Dina Demner-Fushman, MD, PhD is an expert in the area of automatic clinical question answering and multimodal biomedical information retrieval. The clinical question answering system developed by Dr. Demner-Fushman is based on the EBM domain model and uses the EBM framework of a well-formed clinical question. She will discuss automatic approaches to gathering and synthesizing evidence in order to answer a clinician’s questions that arise during healthcare practice, supporting steps 3–5 as described above. Including, the issues in automating the initial triage of the automatically retrieved documents, the limitations of the well-formed question framework with respect to fine-grained question answering, and future work in extracting, ranking and summarizing evidence for question answering. She will illustrate practical details of implementing steps 3–5 using the NLM InfoBot system that provides an Evidence Based Practice dashboard for the Inter-Disciplinary teams at the NIH Clinical Center.

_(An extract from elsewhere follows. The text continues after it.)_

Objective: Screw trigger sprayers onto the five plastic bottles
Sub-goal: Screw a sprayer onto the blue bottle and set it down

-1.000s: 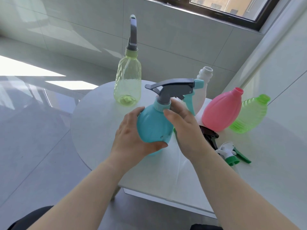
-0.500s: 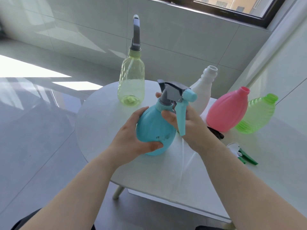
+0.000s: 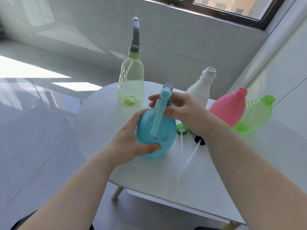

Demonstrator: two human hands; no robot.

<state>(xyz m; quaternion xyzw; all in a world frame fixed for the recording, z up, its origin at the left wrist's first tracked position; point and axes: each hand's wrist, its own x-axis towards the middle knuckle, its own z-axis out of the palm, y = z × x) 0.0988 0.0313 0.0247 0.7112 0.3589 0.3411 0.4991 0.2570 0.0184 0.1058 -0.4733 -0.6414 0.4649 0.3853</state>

Alfonso Iorio, MD, is an internist with a research interest in strategies to address the gap between knowledge generation and its utilization in everyday clinical practice. He is member of the McMaster University Health Information Research Unit. Dr. Iorio will discuss PLUS, a curated database of methodologically sound and clinically relevant papers, and its current and potential applications. In particular, he will review strategies to integrate in a sustainable way PLUS evidence into online textbooks, clinical decision support systems, clinical practice guidelines and systematic reviews with the objective of maintaining these resources up-to-date., He will mainly focus on step 4, and secondarily steps 3 and 5 of the process described above. Finally, he will illustrate how PLUS has been integrated in a “one stop shopping” federated search engine to answer clinical questions at the point of care.
Ida Sim, MD, PhD is an expert in the area of knowledge representation and open approaches for clinical research and evidence-based practice. She leads the Ontology of Clinical Research (OCRe) team, as well as the Human Studies Database Project, which is federating computable descriptions of interventional and observational studies using OCRe as the reference semantics. Dr. Sim co-founded OpenmHealth, a nonprofit organization to create an open software architecture that will include shared modules for generating individual and population-level evidence on the effectiveness of mobile health interventions. The current EBM cycle — which spans years from initiation of research, to synthesis in systematic reviews, to application of evidence to practice — is too slow and is wholly inadequate for the needs of health care and health promotion. Dr. Sim will discuss opportunities for using ontology-based tools to support a much tighter and rapid link between evidence generation and usage, providing a semantic backbone supporting steps 1–5 in the general description.
Neil R. Smalheiser, MD, PhD has directed multi-disciplinary, multi-institutional research consortia dedicated to text mining, knowledge discovery, and bioinformatics, which have created a suite of theoretical models, databases, open source software, and free, public web-based services. He will moderate the panel, lead the Q&A, and facilitate a broad, wide ranging discussion on the major theme of the panel, which is how informatics tools can best support the EBM processes of transforming data into evidence and then evidence into healthcare practice.
Statement
All listed persons have participated in the creation of this proposal and have agreed to participate in the panel presentation.